Stored data entries:
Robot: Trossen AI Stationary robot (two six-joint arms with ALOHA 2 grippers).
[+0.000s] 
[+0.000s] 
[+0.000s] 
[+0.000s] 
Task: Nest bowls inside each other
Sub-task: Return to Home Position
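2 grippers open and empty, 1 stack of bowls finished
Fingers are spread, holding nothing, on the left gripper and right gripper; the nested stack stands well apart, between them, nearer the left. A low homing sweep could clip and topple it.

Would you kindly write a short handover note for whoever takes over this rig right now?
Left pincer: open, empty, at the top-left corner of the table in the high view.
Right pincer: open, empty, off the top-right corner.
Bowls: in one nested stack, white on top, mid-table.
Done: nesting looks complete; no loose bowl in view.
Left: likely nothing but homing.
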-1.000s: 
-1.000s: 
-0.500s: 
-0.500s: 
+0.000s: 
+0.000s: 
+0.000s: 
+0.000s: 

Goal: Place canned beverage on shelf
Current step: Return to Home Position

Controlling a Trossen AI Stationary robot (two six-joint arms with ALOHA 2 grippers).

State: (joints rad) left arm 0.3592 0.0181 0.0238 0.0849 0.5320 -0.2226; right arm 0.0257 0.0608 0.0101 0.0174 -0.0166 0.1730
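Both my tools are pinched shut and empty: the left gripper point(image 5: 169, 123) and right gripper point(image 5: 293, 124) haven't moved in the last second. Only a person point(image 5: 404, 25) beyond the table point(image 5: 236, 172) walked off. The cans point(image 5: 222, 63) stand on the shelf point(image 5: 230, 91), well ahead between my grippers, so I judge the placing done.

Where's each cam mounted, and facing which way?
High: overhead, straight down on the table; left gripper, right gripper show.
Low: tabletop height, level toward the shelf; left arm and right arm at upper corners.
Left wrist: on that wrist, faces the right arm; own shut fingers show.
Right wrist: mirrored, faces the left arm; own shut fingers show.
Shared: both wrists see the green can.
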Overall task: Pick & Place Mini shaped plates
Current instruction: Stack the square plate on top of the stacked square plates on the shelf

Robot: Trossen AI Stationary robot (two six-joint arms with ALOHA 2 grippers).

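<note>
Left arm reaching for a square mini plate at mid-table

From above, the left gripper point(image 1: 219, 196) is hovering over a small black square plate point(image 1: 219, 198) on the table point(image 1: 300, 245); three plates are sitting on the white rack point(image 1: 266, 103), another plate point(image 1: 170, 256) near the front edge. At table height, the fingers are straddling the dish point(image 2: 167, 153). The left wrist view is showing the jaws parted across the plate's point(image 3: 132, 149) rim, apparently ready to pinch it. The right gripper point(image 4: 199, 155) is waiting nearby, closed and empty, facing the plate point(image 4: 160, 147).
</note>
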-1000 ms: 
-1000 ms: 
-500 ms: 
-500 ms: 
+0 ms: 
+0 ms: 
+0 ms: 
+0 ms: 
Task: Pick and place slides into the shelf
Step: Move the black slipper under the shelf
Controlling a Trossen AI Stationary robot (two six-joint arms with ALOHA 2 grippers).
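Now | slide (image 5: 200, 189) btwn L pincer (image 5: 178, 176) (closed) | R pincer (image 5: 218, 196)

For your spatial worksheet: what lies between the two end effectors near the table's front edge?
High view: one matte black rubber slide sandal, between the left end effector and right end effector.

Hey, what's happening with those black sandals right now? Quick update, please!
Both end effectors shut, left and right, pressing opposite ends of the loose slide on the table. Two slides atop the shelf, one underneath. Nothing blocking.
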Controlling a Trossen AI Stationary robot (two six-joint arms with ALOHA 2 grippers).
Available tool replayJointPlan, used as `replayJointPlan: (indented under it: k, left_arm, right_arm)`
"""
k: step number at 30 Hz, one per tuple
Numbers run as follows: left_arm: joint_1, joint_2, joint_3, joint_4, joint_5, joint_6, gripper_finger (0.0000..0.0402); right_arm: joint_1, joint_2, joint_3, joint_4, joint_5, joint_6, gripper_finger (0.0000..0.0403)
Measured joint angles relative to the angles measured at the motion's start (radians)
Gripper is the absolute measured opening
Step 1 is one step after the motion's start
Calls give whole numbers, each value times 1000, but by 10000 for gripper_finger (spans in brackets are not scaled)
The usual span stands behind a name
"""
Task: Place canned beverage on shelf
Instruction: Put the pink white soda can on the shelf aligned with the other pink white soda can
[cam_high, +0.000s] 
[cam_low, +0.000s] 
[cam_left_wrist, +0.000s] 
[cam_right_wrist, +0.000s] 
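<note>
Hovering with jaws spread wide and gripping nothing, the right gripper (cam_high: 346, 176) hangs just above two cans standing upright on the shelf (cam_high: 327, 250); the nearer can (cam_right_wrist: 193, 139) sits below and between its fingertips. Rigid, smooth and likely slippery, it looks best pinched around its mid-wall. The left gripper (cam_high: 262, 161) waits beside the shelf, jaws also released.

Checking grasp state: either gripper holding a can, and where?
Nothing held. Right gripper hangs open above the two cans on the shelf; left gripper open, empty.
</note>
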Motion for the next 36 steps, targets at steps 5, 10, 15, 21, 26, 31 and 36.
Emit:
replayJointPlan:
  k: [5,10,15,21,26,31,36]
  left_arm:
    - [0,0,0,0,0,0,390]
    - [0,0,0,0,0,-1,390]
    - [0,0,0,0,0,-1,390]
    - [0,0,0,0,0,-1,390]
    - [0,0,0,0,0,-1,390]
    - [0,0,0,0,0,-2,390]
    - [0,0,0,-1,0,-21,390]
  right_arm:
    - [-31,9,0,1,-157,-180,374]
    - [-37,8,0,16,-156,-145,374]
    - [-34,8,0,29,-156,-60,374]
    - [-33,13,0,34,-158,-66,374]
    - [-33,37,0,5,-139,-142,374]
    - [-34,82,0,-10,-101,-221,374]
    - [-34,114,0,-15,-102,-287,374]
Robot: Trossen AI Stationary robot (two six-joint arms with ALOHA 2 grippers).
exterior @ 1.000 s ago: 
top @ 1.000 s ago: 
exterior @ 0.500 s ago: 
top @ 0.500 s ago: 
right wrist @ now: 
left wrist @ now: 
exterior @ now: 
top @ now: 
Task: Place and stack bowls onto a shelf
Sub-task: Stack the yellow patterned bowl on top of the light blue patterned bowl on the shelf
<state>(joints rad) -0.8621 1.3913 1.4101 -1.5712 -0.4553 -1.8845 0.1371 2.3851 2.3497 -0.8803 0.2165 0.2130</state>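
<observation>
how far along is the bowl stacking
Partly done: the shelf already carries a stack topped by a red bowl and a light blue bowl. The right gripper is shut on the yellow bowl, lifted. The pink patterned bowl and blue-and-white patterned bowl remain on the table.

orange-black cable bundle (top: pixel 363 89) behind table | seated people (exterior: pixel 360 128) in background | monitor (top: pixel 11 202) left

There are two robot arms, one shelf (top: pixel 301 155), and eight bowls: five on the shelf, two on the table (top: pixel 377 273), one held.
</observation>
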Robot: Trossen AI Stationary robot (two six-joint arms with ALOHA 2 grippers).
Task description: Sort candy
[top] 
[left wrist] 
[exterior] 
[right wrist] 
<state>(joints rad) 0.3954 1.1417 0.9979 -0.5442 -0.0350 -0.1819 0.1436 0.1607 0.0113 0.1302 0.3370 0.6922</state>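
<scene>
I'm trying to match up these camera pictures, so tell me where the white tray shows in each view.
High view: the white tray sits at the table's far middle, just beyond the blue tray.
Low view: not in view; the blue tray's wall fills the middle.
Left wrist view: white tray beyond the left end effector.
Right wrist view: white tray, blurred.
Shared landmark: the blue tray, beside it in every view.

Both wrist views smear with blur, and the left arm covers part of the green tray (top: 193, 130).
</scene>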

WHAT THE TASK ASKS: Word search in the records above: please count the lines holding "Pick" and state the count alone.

WRITTEN ANSWER: 2